The first “movies” of quasicrystal growth reveal that an unexpected error-correction process is involved in creating the curious structures. Taken by physicists at the University of Tokyo, the high-resolution images suggest that short-range interactions dominate the quasicrystal formation process – rather than long-range interactions, as had been previously thought.
Conventional crystals are characterized by repeating unit cells of atoms, which combine to create a simple crystalline structure with translational symmetry. This symmetry means that if an observer were to move from one unit cell to another, the surrounding crystal would look exactly the same. Such crystals grow via short-range, local interactions between unit cells, because growth consists of simply repeating a single pattern.
Quasicrystals, on the other hand, can be modelled as two unit cells – called Penrose tiles – that repeat in a more complicated way to create a structure that has rotational symmetry but lacks translational symmetry. The growth of quasicrystals appears to require atoms to have long-range, nonlocal interactions with each other to create these complex patterns – something that does not have a physical explanation. The problem is that each atomic cluster in a quasicrystal should only have information about its immediate neighbours, and should therefore lack the long-range information necessary for quasicrystalline patterns to form. Indeed, many prominent scientists, including the Nobel laureate Linus Pauling, dismissed the idea of quasicrystals when it first emerged.
Open question
While there is now little doubt that quasicrystals exist, how they grow has remained an open question since they were first discovered in 1984 by Daniel Shechtman, who bagged the 2011 Nobel Prize for Chemistry for his pioneering work on the subject.

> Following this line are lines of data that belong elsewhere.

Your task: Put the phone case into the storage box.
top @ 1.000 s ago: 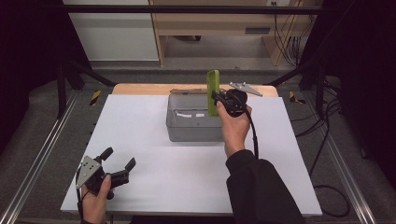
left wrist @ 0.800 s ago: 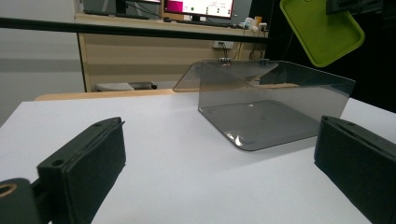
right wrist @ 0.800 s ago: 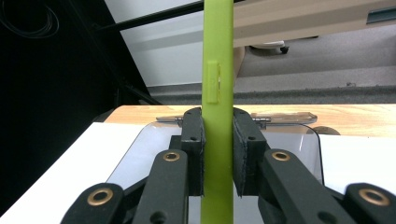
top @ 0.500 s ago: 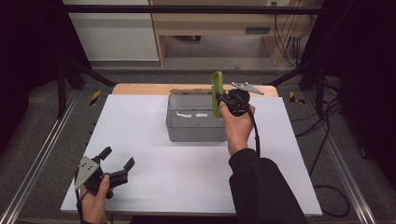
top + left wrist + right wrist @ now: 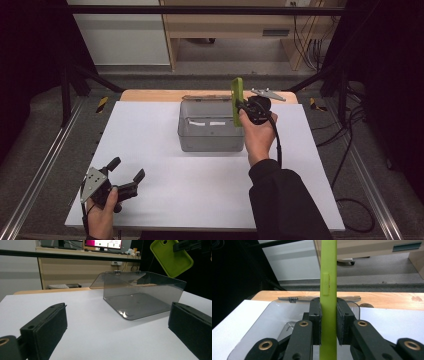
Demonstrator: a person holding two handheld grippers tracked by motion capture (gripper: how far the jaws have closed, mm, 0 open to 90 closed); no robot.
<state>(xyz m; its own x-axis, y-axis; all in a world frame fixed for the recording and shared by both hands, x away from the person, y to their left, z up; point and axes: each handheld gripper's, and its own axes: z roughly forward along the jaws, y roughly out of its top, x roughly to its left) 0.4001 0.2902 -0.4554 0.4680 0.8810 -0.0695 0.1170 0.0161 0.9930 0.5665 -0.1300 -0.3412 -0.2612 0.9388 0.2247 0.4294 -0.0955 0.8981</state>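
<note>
The right forearm, in a dark sleeve, reaches up from the near edge of the worktop (image 5: 150, 135) toward its far side, and the right hand (image 5: 257, 137) holds the right gripper (image 5: 239, 106) raised over the far right corner of the smoky clear box (image 5: 207, 127). Its jaws are clamped on a green phone case (image 5: 236, 100), which stands upright and edge-on above the right end of the box, near the far edge of the worktop. The left hand (image 5: 102, 210) rests at the near left corner of the worktop, holding the left gripper (image 5: 125, 172) low over the white surface with its jaws wide apart and nothing between them, aimed toward the box. Compared with a second ago, the right hand has drifted slightly toward the far right, carrying the case a little closer to the box's right end, while the grip on it has not changed; the left hand and the box sit where they were. The right gripper view shows what the high view cannot: the two black pads (image 5: 315, 322) pressing on either flat side of the case (image 5: 328, 277), a small side button on its edge, and the hinge strip along the box's back. The left gripper view shows the case (image 5: 171, 256) from its broad back, tilted, with a camera cutout in its top corner, and shows the box (image 5: 140, 297) standing with its lid raised.
</note>
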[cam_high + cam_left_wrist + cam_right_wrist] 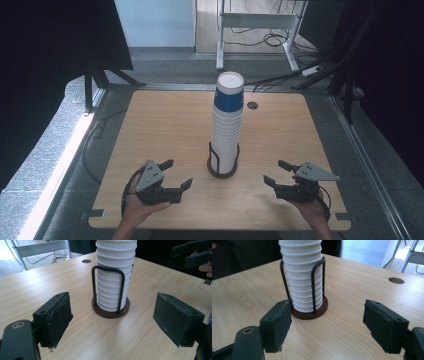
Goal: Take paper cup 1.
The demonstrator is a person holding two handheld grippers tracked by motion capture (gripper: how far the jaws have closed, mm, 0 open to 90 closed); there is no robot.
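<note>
**Inspector A:** Nearest the camera were the person's two forearms, entering at the near edge of the table (165, 125). What did the table itself carry?

**Inspector B:** The wooden table was the largest item. Near its middle, slightly toward the near edge, stood a tall stack of cups (227, 125), upright. The cups were white and ribbed, apart from a blue one at the top. A round cable hole (252, 105) lay in the tabletop beyond the stack, slightly to the right.

**Inspector A:** And what kept the stack upright?

**Inspector B:** A cup holder (110, 307) with a round dark base and black wire loops that rose on either side of the lowest cups. The stack sat inside those loops.

**Inspector A:** State of the grippers?

**Inspector B:** The left gripper (176, 174) was held to the near left of the holder, jaws spread apart with nothing between them, pointed toward the stack and well apart from it. The right gripper (277, 173) sat to the near right, jaws likewise parted and empty, also aimed at the stack. Neither touched the cups or the holder. In each gripper view the base of the holder appeared between the two black jaws, farther off.
</note>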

Our observations reveal a peculiar process of quasicrystal growth that is very different from the ideal growth models
Keiichi Edagawa, University of Tokyo
Today, quasicrystals are used in everyday objects such as frying pans, surgical scalpels and razor blades, but their growth had remained poorly understood. Now, Keiichi Edagawa of the University of Tokyo and his team have used high-resolution transmission electron microscopy to directly observe the growth of a quasicrystal that is an alloy of aluminium, nickel and cobalt. “Our observations reveal a peculiar process of quasicrystal growth that is very different from the ideal growth models proposed so far,” Edagawa told physicsworld.com.
Growing grain
Edagawa and his team made an Al70.8Ni19.7Co9.5 quasicrystal with 10-fold rotational symmetry, meaning that rotating the pattern by integer multiples of 36° gives an identical pattern. The researchers heated the sample to a temperature of 1183 K, which caused atoms from one grain in the quasicrystal to detach and join another grain. The researchers used a high-resolution transmission electron microscope to record a movie of grain growth at 30 frames per second. “Our resolution is sufficient to resolve atomic clusters,” Edagawa says.
The team observed that errors were frequently introduced into the structure as the atomic clusters arranged themselves. However, these errors were consistently corrected over the course of a few seconds to restore the quasicrystalline order. Observing these errors was a surprise: theoretical models of quasicrystal growth had predicted that grains grow perfectly and always preserve the quasicrystalline order.
Six instances of “error-and-repair” events were observed over 15 s on one grain. The presence of these errors suggest to Edagawa and his team that the growth of quasicrystals is indeed governed by local atomic interactions; nonlocal interactions would ensure constant quasicrystalline order and obviate the need for error-and-repair events. “Local interactions appear to suffice to construct ideal quasicrystalline order,” the researchers reported, an assertion that is supported by recent Monte Carlo and molecular-dynamics simulations. The team believes that the assembly errors increase the free energy of the quasicrystal and that the subsequent rearrangements back to the quasicrystalline order decreased the free energy again.
The observations are described in Physical Review Letters.